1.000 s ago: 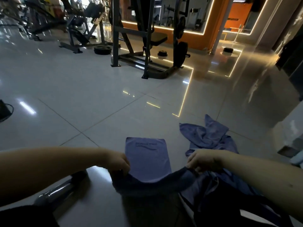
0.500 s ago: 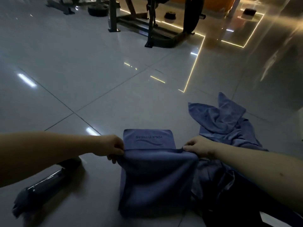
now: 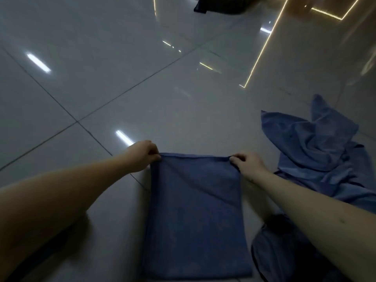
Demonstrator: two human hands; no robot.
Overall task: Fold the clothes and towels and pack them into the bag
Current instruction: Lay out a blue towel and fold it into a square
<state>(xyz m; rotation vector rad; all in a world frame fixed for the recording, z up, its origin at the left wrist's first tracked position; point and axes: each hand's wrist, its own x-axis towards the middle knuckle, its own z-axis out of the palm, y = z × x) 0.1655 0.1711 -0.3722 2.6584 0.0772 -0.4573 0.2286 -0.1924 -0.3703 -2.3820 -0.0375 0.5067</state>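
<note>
Since half a second ago, the towel's (image 3: 195, 216) near edge has been carried over to its far edge, covering the printed logo. My left hand (image 3: 142, 156) pinches the towel's far left corner and my right hand (image 3: 247, 165) pinches the far right one, with the towel flat on the floor (image 3: 101, 78). Right of the towel, a crumpled blue heap (image 3: 317, 151) lies unfolded. I judge we're early on: one piece is partly folded and nothing looks packed.

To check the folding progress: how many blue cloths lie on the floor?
2. A folded towel lies at centre, left hand and right hand pinching its far corners. A crumpled cloth lies to its right. Dark fabric at bottom right may hide more.
</note>
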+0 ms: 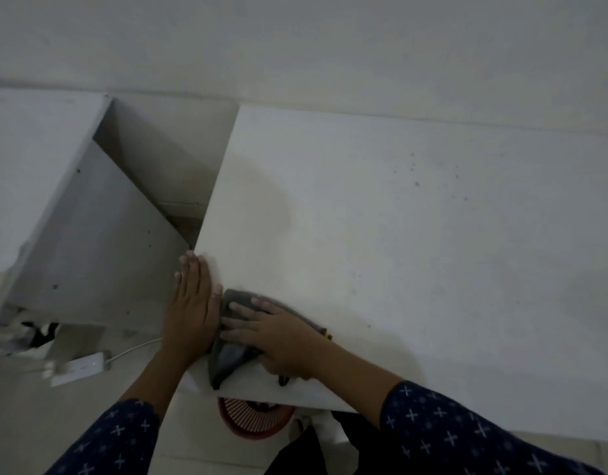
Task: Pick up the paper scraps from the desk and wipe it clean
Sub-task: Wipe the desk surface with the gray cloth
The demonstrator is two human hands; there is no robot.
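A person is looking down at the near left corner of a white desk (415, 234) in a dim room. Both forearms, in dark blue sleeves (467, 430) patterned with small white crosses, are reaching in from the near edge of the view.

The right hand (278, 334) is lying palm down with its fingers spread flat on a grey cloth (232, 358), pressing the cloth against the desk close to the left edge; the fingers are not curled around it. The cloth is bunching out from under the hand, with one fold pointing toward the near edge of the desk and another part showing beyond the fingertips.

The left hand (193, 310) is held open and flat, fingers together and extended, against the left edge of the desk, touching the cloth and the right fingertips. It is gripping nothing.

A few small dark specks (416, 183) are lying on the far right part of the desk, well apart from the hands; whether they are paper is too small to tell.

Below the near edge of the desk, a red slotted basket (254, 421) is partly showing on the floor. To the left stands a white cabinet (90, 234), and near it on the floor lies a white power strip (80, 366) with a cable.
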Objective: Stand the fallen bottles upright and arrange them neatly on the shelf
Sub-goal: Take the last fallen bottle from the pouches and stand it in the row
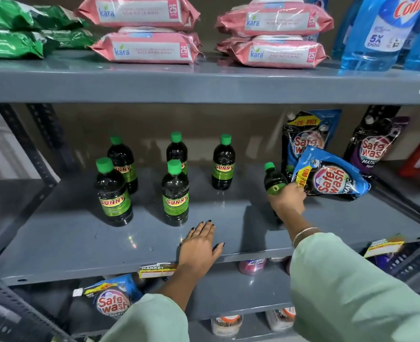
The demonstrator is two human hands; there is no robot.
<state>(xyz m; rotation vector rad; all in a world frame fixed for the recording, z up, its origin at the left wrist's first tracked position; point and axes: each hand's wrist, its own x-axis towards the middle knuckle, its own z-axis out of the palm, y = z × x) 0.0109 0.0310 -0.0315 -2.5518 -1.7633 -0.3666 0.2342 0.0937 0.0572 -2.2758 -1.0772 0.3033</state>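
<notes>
Several dark Sunny bottles with green caps stand upright on the grey middle shelf [80, 243]: two on the left [113, 193], two in the middle [175, 193], one further right [223, 164]. My right hand [288, 199] is wrapped around the body of another Sunny bottle [273, 177] at the right, which is nearly upright with its cap leaning slightly left. Its lower part is hidden behind my wrist. My left hand [200, 243] lies flat, fingers spread, on the shelf's front edge and holds nothing.
A blue Safewash pouch [332, 176] lies tilted right beside my right hand, with more pouches [374, 146] standing behind it. Pink wipe packs [149, 48], green packs and blue cleaner bottles [376, 33] fill the shelf above. More products sit on the shelf below.
</notes>
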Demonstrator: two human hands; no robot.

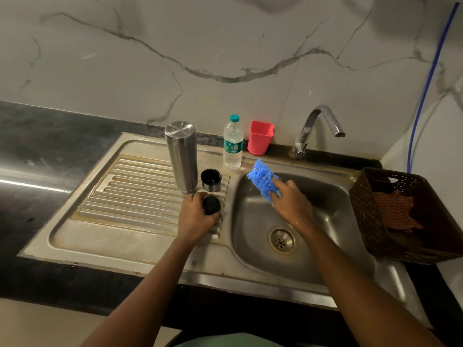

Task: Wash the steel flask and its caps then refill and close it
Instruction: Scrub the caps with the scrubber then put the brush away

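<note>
Head view: nearest me, my left hand (198,216) is curled round the black cap (211,205) on the draining board (130,196). At its twelve o'clock sits the steel cup cap (211,180); at eleven stands the flask (181,156). At three o'clock, my right hand (292,204) grips a blue scrubber (263,179) over the sink (333,221).

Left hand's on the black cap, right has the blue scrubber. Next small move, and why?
Probably lift the black cap across to the blue scrubber over the sink basin: the left hand already grips it on the drainboard, and the right hand holds the scrubber ready above the basin.
</note>
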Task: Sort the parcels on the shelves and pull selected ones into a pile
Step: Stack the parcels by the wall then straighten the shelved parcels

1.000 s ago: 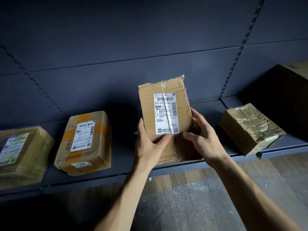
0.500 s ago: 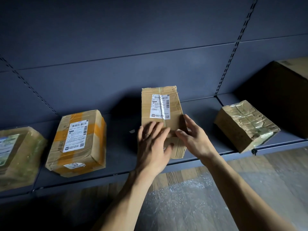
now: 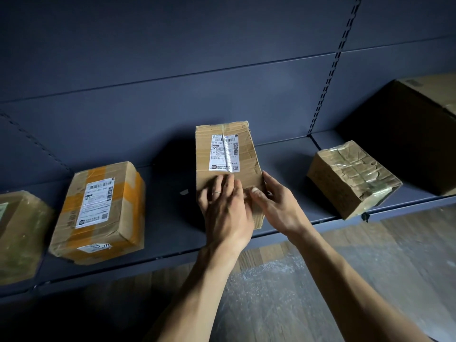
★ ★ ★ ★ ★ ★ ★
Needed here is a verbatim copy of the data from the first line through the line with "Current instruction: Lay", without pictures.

1.000 s ago: 
0.500 s ago: 
now: 
Demonstrator: two human hands; no robot.
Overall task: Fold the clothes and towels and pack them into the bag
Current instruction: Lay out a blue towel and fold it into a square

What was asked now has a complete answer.